* Task statement:
Exactly how many lines in the data below contain the string "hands"? Give that number and nothing else.

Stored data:
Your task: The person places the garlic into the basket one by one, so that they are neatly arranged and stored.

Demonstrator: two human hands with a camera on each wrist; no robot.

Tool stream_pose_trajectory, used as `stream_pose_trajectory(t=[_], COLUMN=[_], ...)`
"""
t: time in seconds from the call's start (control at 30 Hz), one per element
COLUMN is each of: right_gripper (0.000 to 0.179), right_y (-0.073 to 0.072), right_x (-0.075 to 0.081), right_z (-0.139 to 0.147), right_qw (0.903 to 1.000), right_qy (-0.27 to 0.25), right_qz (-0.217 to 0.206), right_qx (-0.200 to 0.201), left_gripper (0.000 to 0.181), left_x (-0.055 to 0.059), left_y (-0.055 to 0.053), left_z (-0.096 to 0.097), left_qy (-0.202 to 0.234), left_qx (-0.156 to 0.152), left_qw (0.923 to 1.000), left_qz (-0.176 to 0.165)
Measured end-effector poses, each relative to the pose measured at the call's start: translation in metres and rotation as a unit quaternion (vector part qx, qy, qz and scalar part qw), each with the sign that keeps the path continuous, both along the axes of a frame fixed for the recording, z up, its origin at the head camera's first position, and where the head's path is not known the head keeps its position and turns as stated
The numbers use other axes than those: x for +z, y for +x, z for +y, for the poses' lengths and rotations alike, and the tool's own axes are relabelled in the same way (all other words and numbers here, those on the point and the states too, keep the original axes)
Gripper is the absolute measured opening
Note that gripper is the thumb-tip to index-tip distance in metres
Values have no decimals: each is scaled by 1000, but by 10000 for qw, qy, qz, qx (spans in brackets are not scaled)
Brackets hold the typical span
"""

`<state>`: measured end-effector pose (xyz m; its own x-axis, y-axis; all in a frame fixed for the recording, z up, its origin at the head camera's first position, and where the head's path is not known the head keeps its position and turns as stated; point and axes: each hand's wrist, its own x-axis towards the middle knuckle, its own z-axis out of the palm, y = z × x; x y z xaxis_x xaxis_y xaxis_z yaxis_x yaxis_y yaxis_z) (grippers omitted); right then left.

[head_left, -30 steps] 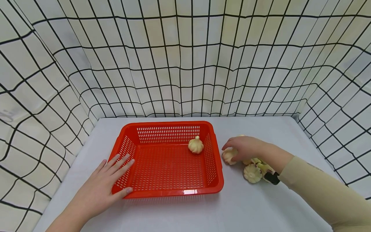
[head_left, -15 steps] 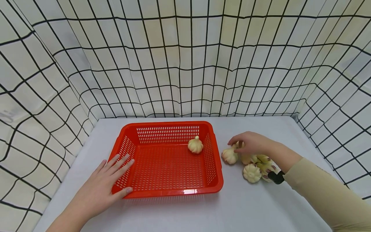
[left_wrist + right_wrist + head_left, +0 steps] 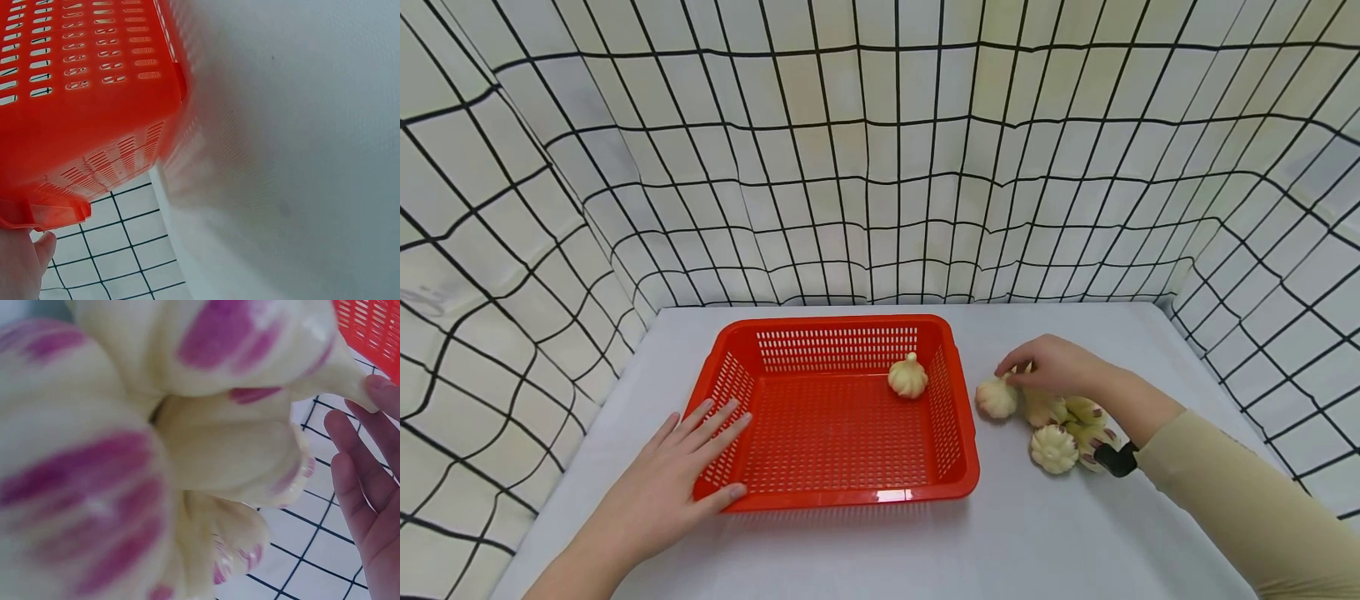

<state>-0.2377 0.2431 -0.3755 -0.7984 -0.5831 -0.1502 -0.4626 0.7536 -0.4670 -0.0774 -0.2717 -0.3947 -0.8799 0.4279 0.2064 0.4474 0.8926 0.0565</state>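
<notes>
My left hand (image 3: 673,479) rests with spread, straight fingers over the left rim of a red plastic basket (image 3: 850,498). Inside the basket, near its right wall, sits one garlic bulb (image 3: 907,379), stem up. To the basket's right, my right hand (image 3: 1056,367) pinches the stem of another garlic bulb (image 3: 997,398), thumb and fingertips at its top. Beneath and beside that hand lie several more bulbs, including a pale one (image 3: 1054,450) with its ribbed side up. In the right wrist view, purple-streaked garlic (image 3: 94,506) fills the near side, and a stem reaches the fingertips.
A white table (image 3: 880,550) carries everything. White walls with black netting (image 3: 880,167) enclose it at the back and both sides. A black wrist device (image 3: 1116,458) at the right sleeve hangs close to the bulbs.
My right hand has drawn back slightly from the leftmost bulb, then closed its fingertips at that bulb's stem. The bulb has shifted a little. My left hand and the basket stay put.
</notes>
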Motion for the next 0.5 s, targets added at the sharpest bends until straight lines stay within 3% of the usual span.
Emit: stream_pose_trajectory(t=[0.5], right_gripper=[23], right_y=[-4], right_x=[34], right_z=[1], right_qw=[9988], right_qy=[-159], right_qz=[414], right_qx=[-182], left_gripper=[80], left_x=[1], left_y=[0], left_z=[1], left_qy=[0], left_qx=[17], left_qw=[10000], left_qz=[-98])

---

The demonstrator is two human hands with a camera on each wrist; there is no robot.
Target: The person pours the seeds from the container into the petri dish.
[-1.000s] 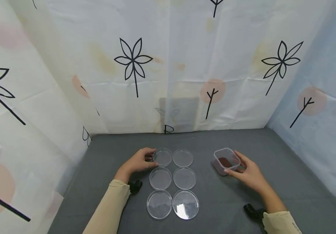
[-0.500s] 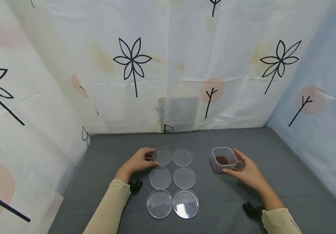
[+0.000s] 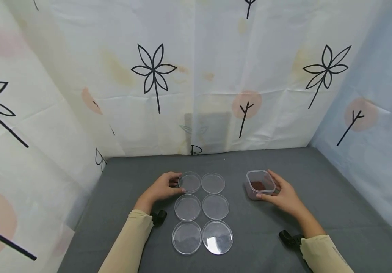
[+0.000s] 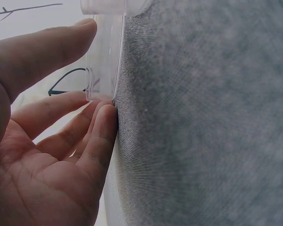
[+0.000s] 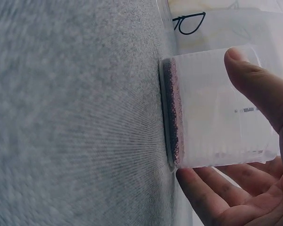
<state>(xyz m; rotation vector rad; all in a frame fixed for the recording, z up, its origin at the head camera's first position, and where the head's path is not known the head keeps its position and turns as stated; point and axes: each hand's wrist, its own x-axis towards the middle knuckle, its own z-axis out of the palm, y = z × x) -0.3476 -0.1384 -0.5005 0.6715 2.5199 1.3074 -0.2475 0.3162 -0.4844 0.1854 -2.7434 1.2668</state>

* Answer area:
2